- **Work required**: Transcribe the listing below in full, keeping every line exactly as it is.

- **Dataset section**:
#####

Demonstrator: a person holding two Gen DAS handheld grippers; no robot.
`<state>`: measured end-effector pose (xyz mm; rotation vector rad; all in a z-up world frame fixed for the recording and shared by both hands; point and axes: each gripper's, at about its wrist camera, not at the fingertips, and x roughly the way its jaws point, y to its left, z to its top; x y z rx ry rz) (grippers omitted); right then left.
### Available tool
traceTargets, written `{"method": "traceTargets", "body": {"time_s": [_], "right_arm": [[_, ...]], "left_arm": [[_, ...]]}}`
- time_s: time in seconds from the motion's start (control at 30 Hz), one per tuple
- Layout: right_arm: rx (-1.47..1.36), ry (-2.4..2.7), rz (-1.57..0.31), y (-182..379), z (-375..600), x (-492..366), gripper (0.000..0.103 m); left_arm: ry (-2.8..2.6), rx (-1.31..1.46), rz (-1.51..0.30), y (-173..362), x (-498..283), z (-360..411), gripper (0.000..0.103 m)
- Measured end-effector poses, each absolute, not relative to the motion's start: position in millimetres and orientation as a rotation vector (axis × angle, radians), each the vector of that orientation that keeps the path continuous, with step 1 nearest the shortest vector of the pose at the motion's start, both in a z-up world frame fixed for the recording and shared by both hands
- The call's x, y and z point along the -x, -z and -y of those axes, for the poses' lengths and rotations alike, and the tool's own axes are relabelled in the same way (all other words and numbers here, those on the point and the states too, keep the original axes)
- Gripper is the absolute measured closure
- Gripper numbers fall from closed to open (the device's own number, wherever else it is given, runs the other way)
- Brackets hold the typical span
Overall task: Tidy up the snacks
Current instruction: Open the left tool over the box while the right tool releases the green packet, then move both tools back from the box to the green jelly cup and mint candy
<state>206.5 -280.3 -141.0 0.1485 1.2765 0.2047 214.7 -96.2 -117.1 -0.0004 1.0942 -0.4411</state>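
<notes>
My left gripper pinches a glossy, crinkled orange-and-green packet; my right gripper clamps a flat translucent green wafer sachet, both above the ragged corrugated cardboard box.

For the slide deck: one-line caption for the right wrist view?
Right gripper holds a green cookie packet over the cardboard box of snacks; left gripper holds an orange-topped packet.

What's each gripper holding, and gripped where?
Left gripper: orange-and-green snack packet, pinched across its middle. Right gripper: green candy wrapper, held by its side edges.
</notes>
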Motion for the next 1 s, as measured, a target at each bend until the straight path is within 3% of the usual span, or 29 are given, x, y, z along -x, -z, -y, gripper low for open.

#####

- **Completed exercise**:
Demonstrator: a person holding two Gen DAS handheld grippers; no robot.
`<state>`: measured end-effector pose (xyz mm; rotation vector rad; all in a z-up world frame fixed for the recording and shared by both hands; point and axes: each gripper's, at about its wrist camera, not at the fingertips, and x roughly the way its jaws point, y to its left, z to its top; x y z rx ry rz) (grippers omitted); right then left.
### Available tool
traceTargets, written `{"method": "traceTargets", "body": {"time_s": [_], "right_arm": [[_, ...]], "left_arm": [[_, ...]]}}`
- time_s: time in seconds from the motion's start (control at 30 Hz), one per tuple
- Layout: right_arm: rx (-1.47..1.36), ry (-2.4..2.7), rz (-1.57..0.31), y (-182..379), z (-375..600), x (-492..366), gripper (0.000..0.103 m); left_arm: ry (-2.8..2.6), rx (-1.31..1.46), rz (-1.51..0.30), y (-173..362), x (-498..283), z (-360..411), gripper (0.000..0.103 m)
- Measured end-effector poses, each absolute, not relative to the motion's start: position in millimetres and orientation as a rotation vector (axis × angle, radians), each the vector of that orientation that keeps the path continuous, with step 1 nearest the shortest vector of the pose at the motion's start, both in a z-up world frame fixed for the recording and shared by both hands
- The call's x, y and z point along the -x, -z and -y of those axes, for the poses' lengths and rotations alike, and the tool's own axes are relabelled in the same way (all other words and numbers here, those on the point and the states too, keep the original axes)
- Gripper is the absolute measured closure
- Gripper numbers fall from closed to open (the device's own number, wherever else it is given, runs the other way)
- Brackets hold the typical span
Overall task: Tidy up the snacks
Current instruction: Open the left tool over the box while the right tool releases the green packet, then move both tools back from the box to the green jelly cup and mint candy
<state>206.5 -280.3 -141.0 0.1485 1.2765 0.2047 214.7 -96.2 -117.1 -0.0004 1.0942 -0.4411</state>
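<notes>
My left gripper pinches a glossy, crinkled orange-and-green packet; my right gripper clamps a flat translucent green wafer sachet, both above the ragged corrugated cardboard box.

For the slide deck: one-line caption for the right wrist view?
Right gripper holds a green cookie packet over the cardboard box of snacks; left gripper holds an orange-topped packet.

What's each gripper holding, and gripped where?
Left gripper: orange-and-green snack packet, pinched across its middle. Right gripper: green candy wrapper, held by its side edges.
</notes>
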Motion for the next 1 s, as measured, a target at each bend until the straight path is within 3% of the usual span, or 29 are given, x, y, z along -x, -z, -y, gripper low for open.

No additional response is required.